YOUR INSTRUCTIONS: The response should consist of the listing, repeated word for word.

------ INPUT FOR THIS TASK ------

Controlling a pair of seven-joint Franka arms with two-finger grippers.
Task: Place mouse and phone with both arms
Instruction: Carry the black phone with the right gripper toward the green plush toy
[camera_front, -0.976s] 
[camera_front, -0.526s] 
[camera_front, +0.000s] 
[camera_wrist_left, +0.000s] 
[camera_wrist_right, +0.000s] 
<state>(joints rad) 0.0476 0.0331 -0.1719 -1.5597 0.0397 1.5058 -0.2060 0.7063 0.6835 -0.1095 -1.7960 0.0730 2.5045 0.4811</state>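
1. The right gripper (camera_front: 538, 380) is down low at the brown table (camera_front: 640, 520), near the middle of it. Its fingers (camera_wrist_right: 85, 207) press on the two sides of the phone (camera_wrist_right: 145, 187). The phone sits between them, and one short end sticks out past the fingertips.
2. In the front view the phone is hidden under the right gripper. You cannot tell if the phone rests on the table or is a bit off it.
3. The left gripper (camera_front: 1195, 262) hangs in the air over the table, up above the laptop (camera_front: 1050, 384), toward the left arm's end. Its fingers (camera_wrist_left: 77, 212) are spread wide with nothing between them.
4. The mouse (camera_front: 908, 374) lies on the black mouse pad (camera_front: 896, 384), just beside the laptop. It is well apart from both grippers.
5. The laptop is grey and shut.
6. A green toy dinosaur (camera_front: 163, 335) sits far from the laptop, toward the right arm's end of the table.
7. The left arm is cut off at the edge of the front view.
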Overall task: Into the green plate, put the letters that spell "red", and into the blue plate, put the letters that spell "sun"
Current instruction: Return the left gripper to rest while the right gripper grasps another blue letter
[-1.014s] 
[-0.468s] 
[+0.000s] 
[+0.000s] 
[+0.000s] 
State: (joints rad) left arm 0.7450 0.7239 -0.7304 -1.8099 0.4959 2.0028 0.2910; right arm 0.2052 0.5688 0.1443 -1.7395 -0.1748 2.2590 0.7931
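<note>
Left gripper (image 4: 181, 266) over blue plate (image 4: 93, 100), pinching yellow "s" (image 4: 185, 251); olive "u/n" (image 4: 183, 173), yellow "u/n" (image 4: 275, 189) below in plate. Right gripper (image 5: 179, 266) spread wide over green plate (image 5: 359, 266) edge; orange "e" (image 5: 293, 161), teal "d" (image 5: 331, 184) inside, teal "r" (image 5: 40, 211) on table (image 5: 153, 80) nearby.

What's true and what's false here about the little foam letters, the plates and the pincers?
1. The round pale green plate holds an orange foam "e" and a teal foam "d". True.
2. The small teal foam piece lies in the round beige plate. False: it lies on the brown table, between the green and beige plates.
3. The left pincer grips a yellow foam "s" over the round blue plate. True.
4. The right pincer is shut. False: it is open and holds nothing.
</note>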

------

ANSWER BELOW:
Controlling a pair of seven-joint Franka arms with two-finger grippers.
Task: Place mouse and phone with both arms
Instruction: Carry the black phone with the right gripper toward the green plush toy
[camera_front, -0.976s] 
[camera_front, -0.526s] 
[camera_front, +0.000s] 
[camera_wrist_left, +0.000s] 
[camera_wrist_right, +0.000s] 
<state>(joints rad) 0.0476 0.0331 -0.1719 -1.5597 0.0397 1.5058 -0.2060 0.7063 0.6835 -0.1095 -1.7960 0.0730 2.5045 0.4811</state>
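1. The right gripper (camera_front: 538, 380) is down low at the brown table (camera_front: 640, 520), near the middle of it. Its fingers (camera_wrist_right: 85, 207) press on the two sides of the phone (camera_wrist_right: 145, 187). The phone sits between them, and one short end sticks out past the fingertips.
2. In the front view the phone is hidden under the right gripper. You cannot tell if the phone rests on the table or is a bit off it.
3. The left gripper (camera_front: 1195, 262) hangs in the air over the table, up above the laptop (camera_front: 1050, 384), toward the left arm's end. Its fingers (camera_wrist_left: 77, 212) are spread wide with nothing between them.
4. The mouse (camera_front: 908, 374) lies on the black mouse pad (camera_front: 896, 384), just beside the laptop. It is well apart from both grippers.
5. The laptop is grey and shut.
6. A green toy dinosaur (camera_front: 163, 335) sits far from the laptop, toward the right arm's end of the table.
7. The left arm is cut off at the edge of the front view.
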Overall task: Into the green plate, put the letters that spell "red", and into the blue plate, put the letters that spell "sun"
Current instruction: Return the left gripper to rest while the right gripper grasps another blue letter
[-1.014s] 
[-0.468s] 
[+0.000s] 
[+0.000s] 
[+0.000s] 
State: (joints rad) left arm 0.7450 0.7239 -0.7304 -1.8099 0.4959 2.0028 0.2910; right arm 0.2052 0.5688 0.1443 -1.7395 -0.1748 2.2590 0.7931
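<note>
Left gripper (image 4: 181, 266) over blue plate (image 4: 93, 100), pinching yellow "s" (image 4: 185, 251); olive "u/n" (image 4: 183, 173), yellow "u/n" (image 4: 275, 189) below in plate. Right gripper (image 5: 179, 266) spread wide over green plate (image 5: 359, 266) edge; orange "e" (image 5: 293, 161), teal "d" (image 5: 331, 184) inside, teal "r" (image 5: 40, 211) on table (image 5: 153, 80) nearby.

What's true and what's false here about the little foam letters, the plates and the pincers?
1. The round pale green plate holds an orange foam "e" and a teal foam "d". True.
2. The small teal foam piece lies in the round beige plate. False: it lies on the brown table, between the green and beige plates.
3. The left pincer grips a yellow foam "s" over the round blue plate. True.
4. The right pincer is shut. False: it is open and holds nothing.
</note>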

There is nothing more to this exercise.